What you should do
The data that follows must be transcribed in full and exactly, minus the pictures.

· · · · · · ·

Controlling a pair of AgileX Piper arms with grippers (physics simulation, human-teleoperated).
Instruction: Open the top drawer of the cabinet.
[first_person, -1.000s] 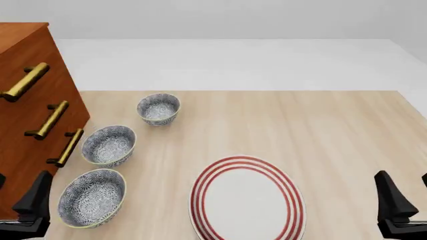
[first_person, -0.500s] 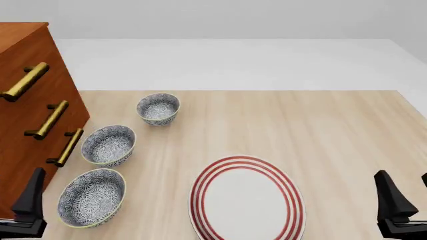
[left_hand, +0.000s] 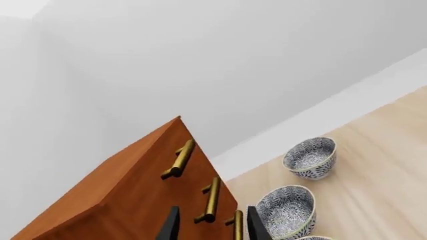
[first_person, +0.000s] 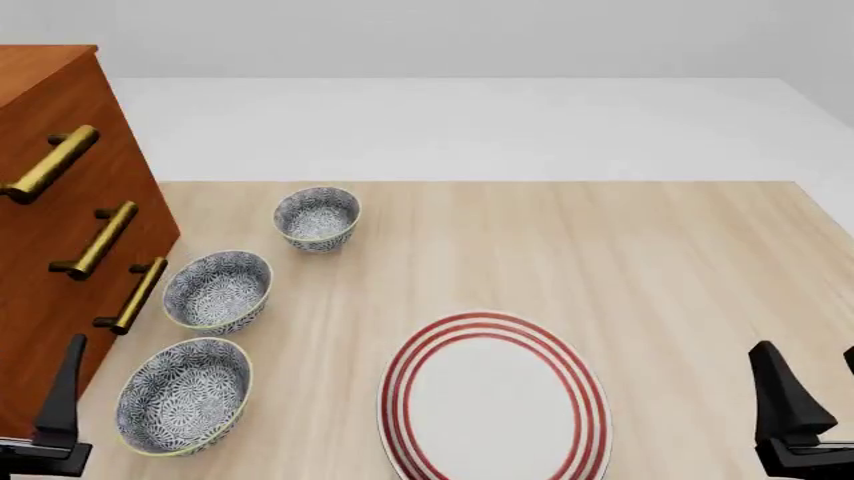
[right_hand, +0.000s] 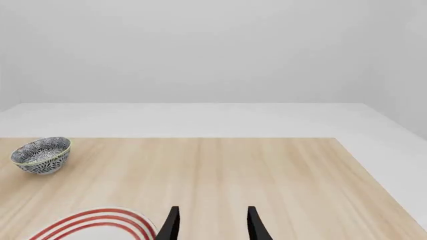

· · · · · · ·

Output below
Controlling a pair of AgileX Piper arms with grippers (physics simulation, human-teleoperated).
Instruction: Open the top drawer of the cabinet.
[first_person, -1.000s] 
[first_person, -0.500s] 
[left_hand, +0.000s] 
[first_person, +0.000s] 
[right_hand, +0.000s] 

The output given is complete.